> _AIM OF THE TASK_: Print the data below exactly, but only the lines from the one containing "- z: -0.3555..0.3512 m" down to the one containing "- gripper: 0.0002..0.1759", inclusive.

(DATA TO EXAMINE Opens)

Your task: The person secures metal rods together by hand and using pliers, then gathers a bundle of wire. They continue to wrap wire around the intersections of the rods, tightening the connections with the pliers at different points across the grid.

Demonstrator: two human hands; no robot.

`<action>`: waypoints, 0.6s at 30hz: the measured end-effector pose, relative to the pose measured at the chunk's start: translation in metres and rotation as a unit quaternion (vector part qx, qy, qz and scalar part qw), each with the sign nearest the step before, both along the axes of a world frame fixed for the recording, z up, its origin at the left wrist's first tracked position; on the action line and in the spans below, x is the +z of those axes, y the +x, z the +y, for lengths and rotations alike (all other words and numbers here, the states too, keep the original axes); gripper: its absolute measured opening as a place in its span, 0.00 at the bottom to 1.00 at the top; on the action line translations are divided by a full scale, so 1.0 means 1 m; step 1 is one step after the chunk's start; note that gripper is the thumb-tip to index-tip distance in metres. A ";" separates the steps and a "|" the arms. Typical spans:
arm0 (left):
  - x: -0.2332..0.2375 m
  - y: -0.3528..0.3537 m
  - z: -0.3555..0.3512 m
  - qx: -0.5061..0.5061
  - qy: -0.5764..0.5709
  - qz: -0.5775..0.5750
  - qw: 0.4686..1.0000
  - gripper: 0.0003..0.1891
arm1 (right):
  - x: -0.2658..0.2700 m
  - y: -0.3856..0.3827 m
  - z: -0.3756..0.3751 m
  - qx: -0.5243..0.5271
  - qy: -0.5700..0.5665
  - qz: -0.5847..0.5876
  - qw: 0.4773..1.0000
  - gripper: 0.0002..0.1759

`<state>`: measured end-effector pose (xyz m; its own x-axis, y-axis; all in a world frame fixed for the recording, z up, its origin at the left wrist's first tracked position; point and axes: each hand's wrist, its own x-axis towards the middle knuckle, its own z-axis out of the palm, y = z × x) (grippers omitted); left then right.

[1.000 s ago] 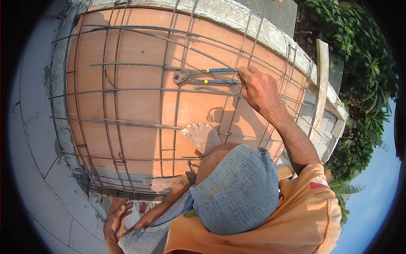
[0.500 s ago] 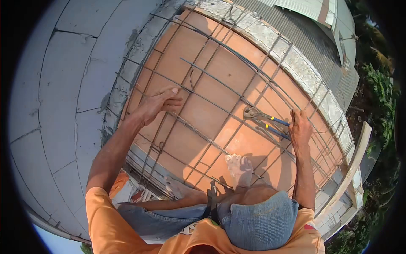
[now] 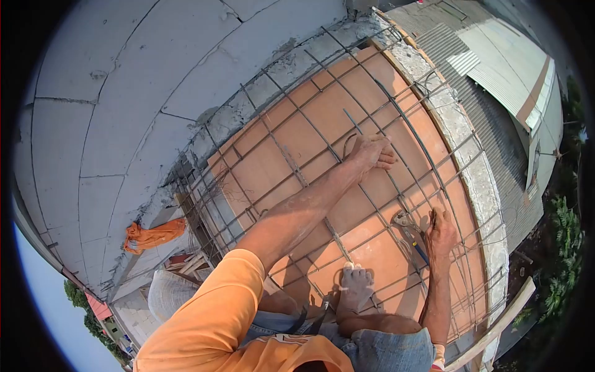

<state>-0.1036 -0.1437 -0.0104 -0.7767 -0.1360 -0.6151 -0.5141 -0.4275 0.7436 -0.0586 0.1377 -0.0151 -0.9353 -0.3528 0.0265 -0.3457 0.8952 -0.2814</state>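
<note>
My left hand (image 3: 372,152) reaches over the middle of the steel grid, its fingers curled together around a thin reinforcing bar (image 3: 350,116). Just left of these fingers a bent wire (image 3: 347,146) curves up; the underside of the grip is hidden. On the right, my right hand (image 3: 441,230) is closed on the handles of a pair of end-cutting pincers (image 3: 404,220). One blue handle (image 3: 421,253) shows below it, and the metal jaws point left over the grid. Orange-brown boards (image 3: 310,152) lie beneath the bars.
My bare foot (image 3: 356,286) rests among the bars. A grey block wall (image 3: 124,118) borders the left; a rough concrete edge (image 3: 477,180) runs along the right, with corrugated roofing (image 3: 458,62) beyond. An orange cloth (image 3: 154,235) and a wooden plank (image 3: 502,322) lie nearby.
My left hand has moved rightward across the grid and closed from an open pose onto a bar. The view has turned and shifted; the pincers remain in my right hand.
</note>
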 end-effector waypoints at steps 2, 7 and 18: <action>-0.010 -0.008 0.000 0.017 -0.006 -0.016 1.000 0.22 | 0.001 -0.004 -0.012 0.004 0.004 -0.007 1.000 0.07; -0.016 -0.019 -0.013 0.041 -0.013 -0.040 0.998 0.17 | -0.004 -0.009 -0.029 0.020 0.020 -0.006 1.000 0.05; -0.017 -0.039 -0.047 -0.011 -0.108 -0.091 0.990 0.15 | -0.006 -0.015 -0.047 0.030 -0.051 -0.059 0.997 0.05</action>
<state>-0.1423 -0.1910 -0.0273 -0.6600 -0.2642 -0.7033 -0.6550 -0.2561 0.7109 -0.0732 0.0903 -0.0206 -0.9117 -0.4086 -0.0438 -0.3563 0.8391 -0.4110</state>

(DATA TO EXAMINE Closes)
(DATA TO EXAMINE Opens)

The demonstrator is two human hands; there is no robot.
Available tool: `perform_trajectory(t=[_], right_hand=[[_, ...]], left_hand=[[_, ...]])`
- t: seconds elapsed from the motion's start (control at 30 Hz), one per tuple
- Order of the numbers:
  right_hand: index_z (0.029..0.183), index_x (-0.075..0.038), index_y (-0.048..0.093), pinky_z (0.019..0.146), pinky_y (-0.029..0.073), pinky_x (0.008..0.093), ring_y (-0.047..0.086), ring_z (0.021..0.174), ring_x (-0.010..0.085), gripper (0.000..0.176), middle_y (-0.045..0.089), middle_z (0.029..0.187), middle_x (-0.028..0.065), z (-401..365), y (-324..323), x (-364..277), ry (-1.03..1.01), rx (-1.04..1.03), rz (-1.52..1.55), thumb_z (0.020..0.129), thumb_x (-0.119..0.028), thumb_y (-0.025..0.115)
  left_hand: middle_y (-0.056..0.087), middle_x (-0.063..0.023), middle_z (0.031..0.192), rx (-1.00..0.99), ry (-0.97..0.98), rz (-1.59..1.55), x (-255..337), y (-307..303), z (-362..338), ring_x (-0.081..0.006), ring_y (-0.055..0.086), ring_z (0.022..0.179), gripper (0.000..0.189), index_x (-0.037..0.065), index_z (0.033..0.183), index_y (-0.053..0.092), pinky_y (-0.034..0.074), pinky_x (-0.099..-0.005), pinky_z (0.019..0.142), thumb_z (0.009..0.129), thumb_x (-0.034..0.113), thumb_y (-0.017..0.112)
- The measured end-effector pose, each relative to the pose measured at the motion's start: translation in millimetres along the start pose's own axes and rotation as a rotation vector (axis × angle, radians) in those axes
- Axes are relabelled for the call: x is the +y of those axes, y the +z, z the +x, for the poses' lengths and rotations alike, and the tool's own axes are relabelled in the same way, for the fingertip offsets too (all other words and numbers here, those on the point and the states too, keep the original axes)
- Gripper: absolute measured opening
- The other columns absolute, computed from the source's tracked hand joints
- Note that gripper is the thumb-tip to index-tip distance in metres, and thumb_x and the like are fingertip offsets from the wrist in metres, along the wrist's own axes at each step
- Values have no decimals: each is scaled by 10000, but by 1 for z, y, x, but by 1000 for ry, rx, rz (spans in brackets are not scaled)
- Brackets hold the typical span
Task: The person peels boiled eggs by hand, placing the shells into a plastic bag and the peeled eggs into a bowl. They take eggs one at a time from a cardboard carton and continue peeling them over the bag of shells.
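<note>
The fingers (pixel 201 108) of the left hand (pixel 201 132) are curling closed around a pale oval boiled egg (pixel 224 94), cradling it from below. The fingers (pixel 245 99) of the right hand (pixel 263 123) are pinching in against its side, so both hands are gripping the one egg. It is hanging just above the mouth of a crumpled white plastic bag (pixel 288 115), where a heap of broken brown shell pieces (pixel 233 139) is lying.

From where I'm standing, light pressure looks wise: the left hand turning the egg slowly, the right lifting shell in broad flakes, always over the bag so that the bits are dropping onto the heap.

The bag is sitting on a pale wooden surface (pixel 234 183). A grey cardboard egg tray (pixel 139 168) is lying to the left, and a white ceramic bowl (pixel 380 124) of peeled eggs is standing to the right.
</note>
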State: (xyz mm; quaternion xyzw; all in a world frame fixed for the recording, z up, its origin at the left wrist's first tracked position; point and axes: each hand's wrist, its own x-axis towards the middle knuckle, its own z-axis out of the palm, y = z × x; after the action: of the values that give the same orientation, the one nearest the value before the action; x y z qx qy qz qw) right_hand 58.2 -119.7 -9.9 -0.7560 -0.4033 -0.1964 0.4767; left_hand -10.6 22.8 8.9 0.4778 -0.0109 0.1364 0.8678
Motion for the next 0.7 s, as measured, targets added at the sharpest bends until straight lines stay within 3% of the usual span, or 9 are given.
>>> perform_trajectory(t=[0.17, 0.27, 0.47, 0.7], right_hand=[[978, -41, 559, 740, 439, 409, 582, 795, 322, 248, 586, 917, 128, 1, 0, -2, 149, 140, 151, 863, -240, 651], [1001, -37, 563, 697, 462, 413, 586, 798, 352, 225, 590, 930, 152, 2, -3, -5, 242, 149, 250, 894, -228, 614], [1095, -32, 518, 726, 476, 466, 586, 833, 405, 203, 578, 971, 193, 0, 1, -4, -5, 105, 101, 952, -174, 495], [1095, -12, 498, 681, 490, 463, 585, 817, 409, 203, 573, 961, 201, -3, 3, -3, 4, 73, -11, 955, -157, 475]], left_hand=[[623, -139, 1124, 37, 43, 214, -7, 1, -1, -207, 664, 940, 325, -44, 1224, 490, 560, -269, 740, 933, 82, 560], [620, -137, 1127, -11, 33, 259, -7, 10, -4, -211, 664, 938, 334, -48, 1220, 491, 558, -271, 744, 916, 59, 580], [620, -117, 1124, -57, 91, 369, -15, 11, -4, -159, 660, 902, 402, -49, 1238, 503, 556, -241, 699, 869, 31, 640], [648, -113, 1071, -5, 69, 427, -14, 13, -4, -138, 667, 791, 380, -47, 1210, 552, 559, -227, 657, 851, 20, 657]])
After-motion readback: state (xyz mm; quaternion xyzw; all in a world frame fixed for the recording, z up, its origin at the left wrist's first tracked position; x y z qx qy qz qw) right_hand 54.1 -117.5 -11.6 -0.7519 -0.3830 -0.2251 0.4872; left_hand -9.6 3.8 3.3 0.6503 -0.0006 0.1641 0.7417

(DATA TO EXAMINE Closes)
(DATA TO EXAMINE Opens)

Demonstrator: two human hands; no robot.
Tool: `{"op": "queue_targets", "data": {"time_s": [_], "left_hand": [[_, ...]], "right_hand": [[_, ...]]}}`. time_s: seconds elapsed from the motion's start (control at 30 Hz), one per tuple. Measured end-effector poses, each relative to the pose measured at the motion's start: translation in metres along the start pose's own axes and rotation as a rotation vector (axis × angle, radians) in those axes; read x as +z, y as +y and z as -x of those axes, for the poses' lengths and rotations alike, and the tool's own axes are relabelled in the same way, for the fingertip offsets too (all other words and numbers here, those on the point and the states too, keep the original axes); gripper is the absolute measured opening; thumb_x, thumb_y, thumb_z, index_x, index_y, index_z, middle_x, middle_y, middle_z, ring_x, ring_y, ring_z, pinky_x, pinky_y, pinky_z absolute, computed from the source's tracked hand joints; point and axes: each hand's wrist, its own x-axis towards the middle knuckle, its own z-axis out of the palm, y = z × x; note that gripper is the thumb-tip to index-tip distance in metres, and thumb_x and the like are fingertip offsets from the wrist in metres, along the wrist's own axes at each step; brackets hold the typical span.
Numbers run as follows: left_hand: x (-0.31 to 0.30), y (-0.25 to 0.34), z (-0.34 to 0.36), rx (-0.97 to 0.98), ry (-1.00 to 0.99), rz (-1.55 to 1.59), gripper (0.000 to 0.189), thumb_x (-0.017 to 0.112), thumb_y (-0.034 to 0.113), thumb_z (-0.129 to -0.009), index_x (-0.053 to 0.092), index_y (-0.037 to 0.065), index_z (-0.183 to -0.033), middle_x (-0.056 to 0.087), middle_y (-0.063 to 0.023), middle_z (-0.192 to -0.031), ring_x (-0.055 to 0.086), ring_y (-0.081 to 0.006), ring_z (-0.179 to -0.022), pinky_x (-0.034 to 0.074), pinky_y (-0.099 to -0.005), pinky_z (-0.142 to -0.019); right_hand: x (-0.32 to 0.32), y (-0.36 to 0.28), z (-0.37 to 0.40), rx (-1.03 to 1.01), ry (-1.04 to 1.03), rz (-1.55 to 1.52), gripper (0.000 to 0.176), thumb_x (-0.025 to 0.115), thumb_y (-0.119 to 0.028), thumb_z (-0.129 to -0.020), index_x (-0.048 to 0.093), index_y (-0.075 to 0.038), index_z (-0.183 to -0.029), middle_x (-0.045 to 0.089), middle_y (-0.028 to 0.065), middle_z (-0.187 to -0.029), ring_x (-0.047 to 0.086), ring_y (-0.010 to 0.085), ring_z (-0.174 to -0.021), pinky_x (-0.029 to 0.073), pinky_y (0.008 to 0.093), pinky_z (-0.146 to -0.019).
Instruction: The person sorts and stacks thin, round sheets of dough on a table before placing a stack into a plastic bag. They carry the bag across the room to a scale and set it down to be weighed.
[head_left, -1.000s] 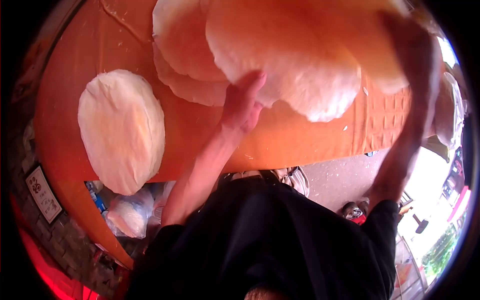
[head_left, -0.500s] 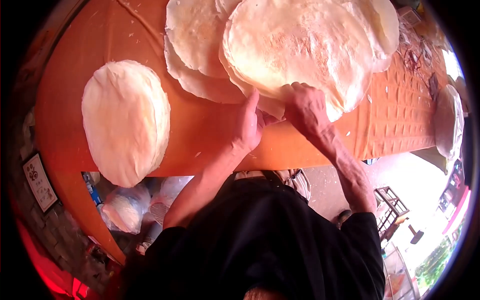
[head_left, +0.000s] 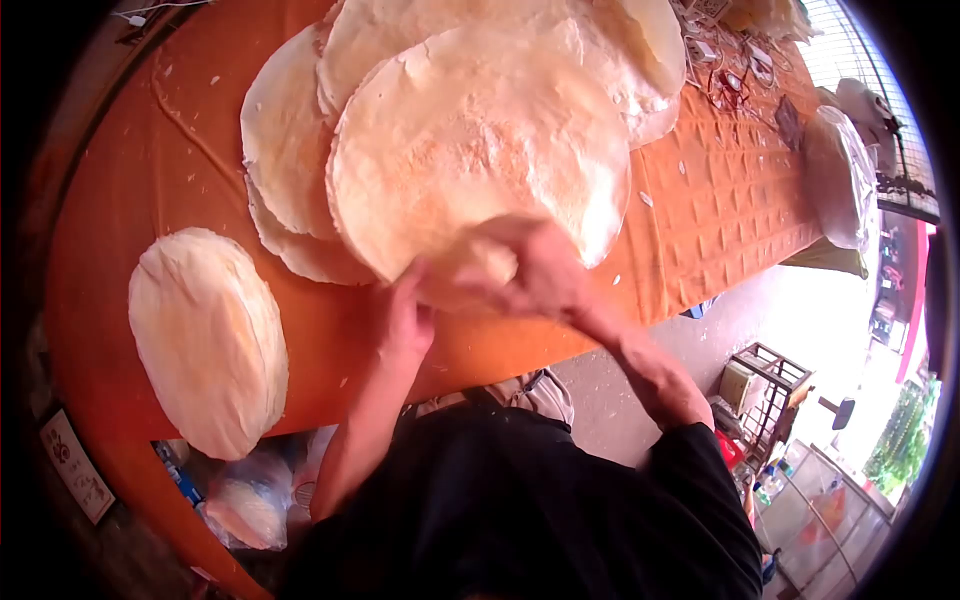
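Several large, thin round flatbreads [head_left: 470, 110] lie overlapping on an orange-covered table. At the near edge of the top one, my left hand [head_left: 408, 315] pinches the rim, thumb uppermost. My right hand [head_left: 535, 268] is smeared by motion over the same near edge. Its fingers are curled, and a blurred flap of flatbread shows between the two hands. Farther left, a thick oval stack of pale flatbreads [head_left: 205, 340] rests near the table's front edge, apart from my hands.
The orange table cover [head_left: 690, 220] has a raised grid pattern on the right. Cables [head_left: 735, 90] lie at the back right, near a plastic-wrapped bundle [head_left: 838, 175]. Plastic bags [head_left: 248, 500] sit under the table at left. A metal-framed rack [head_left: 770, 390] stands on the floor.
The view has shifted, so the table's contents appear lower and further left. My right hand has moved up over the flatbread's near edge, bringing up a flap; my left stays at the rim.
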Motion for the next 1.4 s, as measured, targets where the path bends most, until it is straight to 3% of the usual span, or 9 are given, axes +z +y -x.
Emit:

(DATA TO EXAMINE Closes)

> _ANSWER BOX_:
  - z: -0.3555..0.3512 m
  - qx: -0.5061..0.5061
  - qy: -0.5764..0.5709
  - qz: -0.5775..0.5750
  - qw: 0.4686..1.0000
  - gripper: 0.0003..0.1891
arm1 (right):
  - x: -0.2658..0.2700 m
  - y: -0.3856..0.3827 m
  - z: -0.3756..0.3751 m
  - qx: -0.5243..0.5271
  - qy: -0.5700..0.5665
  - qz: -0.5847..0.5876
  - qw: 0.4773..1.0000
  - gripper: 0.0002..0.1759

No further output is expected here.